True story behind notorious IS video
IT WAS August 2014 when Diane Foley received the terrifying phone call that would change her life forever.
Her son, Jim, had been missing since November 2012 and was being held captive by a new and brutal terrorist group in Syria, the Islamic State. Sporadic communication from the kidnappers had gone quiet.
"I was totally unaware of it until an AP reporter called me sobbing," she said. "I couldn't even understand what she was crying about, and she told me to look on Twitter. So that's when I saw the image and I knew it was Jim, and that's how I found out."
"I didn't know if it was authentic and so I reached out to our FBI agent. But I really didn't hear back from anybody. I didn't know if it was true until the President announced it that evening on TV. So … you know it was awful.

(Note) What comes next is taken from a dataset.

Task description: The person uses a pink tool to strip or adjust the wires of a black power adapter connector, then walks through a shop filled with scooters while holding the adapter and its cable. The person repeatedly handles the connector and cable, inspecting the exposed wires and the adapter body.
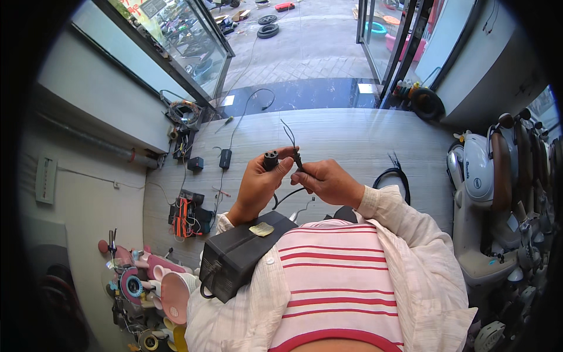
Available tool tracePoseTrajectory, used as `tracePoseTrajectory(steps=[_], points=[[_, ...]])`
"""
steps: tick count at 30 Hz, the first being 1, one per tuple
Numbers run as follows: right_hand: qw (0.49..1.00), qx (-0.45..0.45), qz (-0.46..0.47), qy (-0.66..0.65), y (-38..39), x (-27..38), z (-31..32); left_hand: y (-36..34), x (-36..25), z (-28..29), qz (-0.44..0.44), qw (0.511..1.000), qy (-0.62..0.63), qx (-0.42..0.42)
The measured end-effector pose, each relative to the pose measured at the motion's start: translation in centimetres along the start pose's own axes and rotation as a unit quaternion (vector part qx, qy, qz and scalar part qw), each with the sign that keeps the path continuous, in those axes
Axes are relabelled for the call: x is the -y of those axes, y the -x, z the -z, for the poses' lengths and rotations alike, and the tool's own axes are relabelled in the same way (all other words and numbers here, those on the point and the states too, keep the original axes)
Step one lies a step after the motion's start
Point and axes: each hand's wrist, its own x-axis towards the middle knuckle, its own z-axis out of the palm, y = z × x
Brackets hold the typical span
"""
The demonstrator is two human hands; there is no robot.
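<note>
My left hand (253, 186) is closed around a black round plug (270, 159), its socket end facing up. The left thumb and forefinger also reach to a black cable end (297, 158), from which thin wires (290, 132) stick up. On the right, my right hand (329, 180) pinches that same cable end between thumb and fingers. A dark cable (286, 199) hangs below the hands. Against my left side rests a black box-shaped charger (234, 267) with a yellowish paper label (261, 229) on top.
On the floor lie a black cable coil (394, 173) to the right, a small black adapter (225, 158) with its cord, and an orange-and-black tool case (185, 217) to the left. White scooters (478, 170) line the right side. Glass doors (193, 47) stand open ahead.
</note>
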Motion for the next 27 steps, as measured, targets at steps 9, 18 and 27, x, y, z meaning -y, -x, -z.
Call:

It was really very difficult."
The shocking revelations are made in a new documentary, The Hunt for Jihadi John, which tracks the rise and demise of Mohammed Emwazi - one of the most brutal terrorists the world has ever seen.
Written and produced by BAFTA-award winning Australian journalist, Richard Kerbaj (My Son the Jihadi, Hunting the KGB Killers), the compelling film weaves together previously untold stories of hostages, their family members and counter-terror experts from the US and UK to tell the definitive story of IS and its most notorious killer.
Former Metropolitan Police Head of counter-terrorism Command, Richard Walton, reveals how within hours of watching the brutal video, security agencies knew from the accent, height and size of the killer's hands exactly who it was: Mohammed Emwazi - a man they had once tried to recruit.
Through archive footage and insightful interviews, the documentary tracks Emwazi's life, from being a loner child teased for bad breath who loved S Club 7, to his metamorphosis into Jihadi John and eventual death by drone strike.
His story is set against the bigger picture of IS formation in the sands of Camp Bucca - a detention facility in Iraq described as a "terrorist training university" by former US head of Central Command, General David Petraeus. It reveals how Emwazi rose through the ranks and undertook a mass hostage campaign along with other English jihadis who came to be known as "The Beatles".
The film contains powerful interviews with fellow hostages, French journalist Nicholas Henin and Italian aid worker Federico Motka. Bethany Haines, the daughter of murdered aid worker David Haines, also spoke out about the events surrounding her father's death.
Mr Motka and Mr Henin provide shocking insights into what the hostages suffered, including Guantanomo-style sleep deprivation, stress positions and a "royal rumble" where the starved hostages were forced to fight for the entertainment of their keepers.
It also features some stunning self-reflection from security services about their role in shaping the monster Emwazi became
"There was a sense that Emwazi had fulfilled his ambitions but there was also some self-analysis by us as to whether we had the right strategy for this individual," Mr Walton said.
"On the one hand we had absolutely understood the threat he posed but ultimately, we failed because he became what he wanted to be, potentially one of the worst terrorists of all time."
'IMPORTANT STORY TO TELL'
Filmmaker, Richard Kerbaj, said the documentary came out of wanting to tell the "definitive story" of IS including testimony from those who usually work "in the shadows".
He said it was an "important story to tell, not only because it led the IS poster boy to be killed, but because it forced a conversation about whether [counter-terror chiefs] got their operations right."
While Emwazi might be dead, he said the issue remains a priority for intelligence agencies as "you can't bomb your way out of an ideology."
"It's illustrative of how savage and cruel IS was because they were targeting those who were out to help those who were displaced," he said. "It makes you realise with those aid workers and journalists and with the families of the victims because it's their stories that should be celebrated."
For Diane Foley, the "powerful" film was a disturbing reminder of how a young man given opportunities could be capable of such brutality.
"I didn't realise he had the opportunities … that so many don't so frankly, it's very disturbing, particularly because he's obviously a gifted young man," she told news.com.au after seeing the film.
"He's was very gifted with the internet. Our FBI was not able to get into his encrypted emails. A lot of his gifts could have been used for good."
Jim Foley was the oldest of five siblings and Mrs Foley said it has been "horrific" for their family, and required a "lot of healing". They hold a celebration on his birthday each year.
"The level of hatred is shocking. How someone can do that to another human being. The whole way they were treated is so barbaric, so far from a civilisation it's just horrific," she said. "Jim was the big brother that brought everyone together, he was full of fun and someone everyone always wanted to be with when he was home so yes it's changed the family a lot."
The remarkable family have started the James W Foley Legacy Foundation that provides training for those operating in conflict zones and support for families in hostage situations. It has also achieved changes in the way the US government works with families in such cases.
Despite her personal tragedy, Mrs Foley is determined to ensure others don't suffer the same fate.
"The good will win out, I am confident of that but only if good people rally … evil is powerful too. I think this is an important film for people to see," she said.